● Work order: Return the run of lines below that opens with the line containing "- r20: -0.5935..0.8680" and closes with the line containing "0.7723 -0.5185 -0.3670", keeping each one exact.

● Stored data:
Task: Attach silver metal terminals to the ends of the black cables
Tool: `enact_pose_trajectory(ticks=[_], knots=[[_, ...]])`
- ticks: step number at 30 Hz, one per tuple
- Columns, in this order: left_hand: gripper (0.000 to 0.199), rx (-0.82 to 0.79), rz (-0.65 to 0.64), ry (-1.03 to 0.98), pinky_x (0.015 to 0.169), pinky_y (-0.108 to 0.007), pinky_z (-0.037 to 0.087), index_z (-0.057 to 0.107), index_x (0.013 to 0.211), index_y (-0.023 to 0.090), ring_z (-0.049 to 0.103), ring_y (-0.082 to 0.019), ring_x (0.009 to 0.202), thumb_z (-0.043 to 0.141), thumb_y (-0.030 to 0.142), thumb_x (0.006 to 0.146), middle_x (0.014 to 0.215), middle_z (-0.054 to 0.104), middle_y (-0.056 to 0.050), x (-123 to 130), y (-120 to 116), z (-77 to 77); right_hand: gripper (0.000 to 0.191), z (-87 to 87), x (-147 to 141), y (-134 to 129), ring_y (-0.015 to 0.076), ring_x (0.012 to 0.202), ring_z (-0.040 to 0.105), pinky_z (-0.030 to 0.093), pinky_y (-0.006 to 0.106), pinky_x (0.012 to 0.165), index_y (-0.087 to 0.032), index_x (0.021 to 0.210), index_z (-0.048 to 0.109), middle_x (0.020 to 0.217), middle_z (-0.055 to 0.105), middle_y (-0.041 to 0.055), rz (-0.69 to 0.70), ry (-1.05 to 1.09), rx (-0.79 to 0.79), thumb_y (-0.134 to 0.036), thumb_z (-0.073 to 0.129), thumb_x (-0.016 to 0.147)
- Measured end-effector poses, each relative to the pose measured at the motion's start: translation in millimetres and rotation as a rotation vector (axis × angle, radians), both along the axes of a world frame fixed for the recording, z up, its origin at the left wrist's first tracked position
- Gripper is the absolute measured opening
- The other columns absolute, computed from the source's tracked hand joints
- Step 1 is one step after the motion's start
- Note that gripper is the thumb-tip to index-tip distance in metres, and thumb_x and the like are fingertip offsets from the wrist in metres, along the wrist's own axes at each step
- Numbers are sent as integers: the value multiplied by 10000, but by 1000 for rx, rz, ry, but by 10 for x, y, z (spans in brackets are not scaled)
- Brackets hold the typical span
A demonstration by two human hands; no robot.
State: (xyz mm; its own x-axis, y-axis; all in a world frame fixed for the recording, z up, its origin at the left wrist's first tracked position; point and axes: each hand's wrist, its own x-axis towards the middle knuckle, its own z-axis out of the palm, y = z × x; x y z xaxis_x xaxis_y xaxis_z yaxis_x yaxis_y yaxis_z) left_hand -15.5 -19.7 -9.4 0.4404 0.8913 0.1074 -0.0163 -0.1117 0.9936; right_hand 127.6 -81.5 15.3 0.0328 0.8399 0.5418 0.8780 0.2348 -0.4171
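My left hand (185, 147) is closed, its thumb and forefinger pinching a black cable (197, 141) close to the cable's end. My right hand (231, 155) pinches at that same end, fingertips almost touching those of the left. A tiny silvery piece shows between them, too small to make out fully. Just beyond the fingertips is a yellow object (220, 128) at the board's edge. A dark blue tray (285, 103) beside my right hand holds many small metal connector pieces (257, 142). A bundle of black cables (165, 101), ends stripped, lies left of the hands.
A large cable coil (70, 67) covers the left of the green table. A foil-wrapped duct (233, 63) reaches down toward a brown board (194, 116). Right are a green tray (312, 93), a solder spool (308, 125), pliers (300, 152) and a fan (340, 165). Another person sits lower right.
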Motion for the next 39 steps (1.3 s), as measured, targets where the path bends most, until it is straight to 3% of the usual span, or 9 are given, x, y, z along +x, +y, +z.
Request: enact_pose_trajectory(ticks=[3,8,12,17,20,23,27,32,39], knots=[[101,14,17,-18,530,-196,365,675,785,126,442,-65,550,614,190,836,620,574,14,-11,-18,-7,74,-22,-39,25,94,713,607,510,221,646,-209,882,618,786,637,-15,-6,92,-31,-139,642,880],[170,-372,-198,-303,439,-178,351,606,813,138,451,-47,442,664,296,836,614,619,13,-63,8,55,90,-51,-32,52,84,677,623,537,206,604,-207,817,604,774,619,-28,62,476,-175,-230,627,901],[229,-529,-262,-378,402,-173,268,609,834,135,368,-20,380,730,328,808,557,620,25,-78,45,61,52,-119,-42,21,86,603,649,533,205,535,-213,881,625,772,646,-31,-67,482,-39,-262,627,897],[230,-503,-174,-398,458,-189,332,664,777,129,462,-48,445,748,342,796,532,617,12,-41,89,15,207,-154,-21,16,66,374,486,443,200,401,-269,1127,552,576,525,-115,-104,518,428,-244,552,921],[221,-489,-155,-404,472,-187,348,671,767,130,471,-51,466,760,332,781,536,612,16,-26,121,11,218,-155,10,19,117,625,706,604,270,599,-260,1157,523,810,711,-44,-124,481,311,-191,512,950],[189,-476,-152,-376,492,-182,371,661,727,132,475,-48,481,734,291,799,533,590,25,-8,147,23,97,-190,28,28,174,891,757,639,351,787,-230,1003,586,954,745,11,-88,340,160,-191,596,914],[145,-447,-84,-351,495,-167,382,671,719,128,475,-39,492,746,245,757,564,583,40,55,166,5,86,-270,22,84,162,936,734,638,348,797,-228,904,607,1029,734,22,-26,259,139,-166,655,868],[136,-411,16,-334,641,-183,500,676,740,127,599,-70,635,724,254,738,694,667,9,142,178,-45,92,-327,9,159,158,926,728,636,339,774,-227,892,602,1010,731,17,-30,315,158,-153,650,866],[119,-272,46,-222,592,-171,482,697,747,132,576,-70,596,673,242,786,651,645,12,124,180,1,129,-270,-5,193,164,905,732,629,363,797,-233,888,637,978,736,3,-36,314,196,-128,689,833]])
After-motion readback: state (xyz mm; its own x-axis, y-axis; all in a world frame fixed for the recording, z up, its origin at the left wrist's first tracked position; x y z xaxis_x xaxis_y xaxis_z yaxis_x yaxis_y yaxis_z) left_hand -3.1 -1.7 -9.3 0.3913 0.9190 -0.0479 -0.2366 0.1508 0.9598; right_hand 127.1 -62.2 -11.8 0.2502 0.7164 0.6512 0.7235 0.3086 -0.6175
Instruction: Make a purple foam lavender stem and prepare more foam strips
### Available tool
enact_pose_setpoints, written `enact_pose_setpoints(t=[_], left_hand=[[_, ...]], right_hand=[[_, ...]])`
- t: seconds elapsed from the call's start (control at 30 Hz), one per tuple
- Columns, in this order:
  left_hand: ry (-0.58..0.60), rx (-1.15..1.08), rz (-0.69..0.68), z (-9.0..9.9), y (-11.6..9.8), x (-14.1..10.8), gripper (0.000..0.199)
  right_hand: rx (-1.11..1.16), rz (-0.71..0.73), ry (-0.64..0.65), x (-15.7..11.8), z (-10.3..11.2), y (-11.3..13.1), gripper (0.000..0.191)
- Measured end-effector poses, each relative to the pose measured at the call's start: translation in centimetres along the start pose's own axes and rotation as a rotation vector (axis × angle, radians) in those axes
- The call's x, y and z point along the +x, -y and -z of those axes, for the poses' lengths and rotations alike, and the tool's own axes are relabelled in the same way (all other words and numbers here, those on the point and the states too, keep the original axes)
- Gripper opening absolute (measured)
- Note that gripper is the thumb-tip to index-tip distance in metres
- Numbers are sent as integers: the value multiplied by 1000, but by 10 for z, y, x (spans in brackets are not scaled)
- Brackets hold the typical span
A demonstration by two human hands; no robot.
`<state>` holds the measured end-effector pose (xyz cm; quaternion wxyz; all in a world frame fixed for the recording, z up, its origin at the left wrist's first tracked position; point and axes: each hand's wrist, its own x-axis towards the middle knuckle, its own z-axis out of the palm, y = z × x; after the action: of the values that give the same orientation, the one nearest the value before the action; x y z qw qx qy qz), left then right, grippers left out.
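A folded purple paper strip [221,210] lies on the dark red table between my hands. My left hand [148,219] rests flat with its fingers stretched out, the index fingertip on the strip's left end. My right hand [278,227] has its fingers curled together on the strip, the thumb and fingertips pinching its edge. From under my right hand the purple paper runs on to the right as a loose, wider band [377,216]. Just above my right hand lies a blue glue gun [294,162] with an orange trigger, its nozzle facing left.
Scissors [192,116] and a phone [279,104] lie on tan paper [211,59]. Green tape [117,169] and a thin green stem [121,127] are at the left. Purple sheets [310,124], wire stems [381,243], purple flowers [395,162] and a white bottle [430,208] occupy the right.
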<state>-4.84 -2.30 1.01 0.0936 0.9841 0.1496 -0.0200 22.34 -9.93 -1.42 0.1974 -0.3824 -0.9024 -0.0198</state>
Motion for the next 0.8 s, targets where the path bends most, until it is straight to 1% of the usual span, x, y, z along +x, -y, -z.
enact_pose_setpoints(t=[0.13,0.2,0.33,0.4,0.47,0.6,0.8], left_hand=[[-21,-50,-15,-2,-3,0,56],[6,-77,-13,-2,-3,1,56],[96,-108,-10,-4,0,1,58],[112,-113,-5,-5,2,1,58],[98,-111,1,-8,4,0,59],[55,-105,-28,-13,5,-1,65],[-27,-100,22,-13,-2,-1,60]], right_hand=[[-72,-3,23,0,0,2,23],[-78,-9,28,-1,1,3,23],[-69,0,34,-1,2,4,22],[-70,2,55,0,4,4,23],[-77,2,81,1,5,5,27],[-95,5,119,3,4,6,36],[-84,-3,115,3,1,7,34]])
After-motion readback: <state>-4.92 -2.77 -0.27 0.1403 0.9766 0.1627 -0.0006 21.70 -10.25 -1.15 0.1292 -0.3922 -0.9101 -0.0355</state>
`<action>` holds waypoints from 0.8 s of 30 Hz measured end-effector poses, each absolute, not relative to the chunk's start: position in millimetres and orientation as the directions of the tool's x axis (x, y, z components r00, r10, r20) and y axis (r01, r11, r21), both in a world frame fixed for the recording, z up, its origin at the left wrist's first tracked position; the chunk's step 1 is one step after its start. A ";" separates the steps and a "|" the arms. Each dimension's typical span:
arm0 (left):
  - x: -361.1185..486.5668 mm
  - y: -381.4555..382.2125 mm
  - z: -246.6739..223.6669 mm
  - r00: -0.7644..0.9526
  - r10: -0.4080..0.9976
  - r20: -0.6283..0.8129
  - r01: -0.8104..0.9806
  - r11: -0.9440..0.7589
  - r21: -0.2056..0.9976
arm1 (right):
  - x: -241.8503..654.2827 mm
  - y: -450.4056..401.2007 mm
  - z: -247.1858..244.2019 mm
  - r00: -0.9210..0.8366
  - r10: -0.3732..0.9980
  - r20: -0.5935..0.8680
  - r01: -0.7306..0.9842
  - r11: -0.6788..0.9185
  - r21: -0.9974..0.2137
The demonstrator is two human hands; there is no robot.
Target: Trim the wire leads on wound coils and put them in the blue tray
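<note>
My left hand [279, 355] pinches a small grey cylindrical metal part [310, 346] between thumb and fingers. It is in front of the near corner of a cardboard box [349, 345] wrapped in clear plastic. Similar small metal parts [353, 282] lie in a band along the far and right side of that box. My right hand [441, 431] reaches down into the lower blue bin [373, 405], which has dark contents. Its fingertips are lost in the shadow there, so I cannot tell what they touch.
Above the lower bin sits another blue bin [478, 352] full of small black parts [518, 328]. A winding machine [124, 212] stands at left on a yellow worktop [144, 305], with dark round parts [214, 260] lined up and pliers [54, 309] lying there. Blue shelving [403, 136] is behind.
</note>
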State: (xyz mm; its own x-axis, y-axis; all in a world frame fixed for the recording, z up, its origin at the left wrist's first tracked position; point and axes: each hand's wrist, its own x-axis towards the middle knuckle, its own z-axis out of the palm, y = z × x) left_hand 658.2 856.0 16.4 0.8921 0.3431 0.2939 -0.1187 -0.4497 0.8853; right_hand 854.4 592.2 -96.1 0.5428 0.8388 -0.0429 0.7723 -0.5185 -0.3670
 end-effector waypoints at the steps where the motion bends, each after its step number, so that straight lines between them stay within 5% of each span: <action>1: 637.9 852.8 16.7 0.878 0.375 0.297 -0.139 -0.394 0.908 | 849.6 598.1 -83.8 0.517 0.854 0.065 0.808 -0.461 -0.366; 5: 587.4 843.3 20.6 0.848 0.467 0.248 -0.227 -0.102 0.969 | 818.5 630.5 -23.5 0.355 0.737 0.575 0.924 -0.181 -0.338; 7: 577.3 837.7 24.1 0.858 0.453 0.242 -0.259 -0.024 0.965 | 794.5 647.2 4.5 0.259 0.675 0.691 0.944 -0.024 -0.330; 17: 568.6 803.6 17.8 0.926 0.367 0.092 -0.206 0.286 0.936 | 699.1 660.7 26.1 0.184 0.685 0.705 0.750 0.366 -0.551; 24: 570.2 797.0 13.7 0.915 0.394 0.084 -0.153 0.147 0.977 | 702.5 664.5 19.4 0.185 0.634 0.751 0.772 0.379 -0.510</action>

● Exercise result:
  - r20: -0.5935..0.8680
  - r01: -0.7306..0.9842
  - r11: -0.6788..0.9185
  - r21: -0.9974..0.2137
The demonstrator is two human hands; there is no robot.
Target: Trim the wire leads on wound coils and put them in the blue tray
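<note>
My left hand [279, 355] pinches a small grey cylindrical metal part [310, 346] between thumb and fingers. It is in front of the near corner of a cardboard box [349, 345] wrapped in clear plastic. Similar small metal parts [353, 282] lie in a band along the far and right side of that box. My right hand [441, 431] reaches down into the lower blue bin [373, 405], which has dark contents. Its fingertips are lost in the shadow there, so I cannot tell what they touch.
Above the lower bin sits another blue bin [478, 352] full of small black parts [518, 328]. A winding machine [124, 212] stands at left on a yellow worktop [144, 305], with dark round parts [214, 260] lined up and pliers [54, 309] lying there. Blue shelving [403, 136] is behind.
</note>
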State: (xyz mm; its own x-axis, y-axis; all in a world frame fixed for the recording, z up, its origin at the left wrist's first tracked position; point and axes: each hand's wrist, its own x-axis towards the middle knuckle, its own z-axis out of the palm, y = z × x) left_hand 658.2 856.0 16.4 0.8921 0.3431 0.2939 -0.1187 -0.4497 0.8853; right_hand 854.4 592.2 -96.1 0.5428 0.8388 -0.0429 0.7723 -0.5185 -0.3670

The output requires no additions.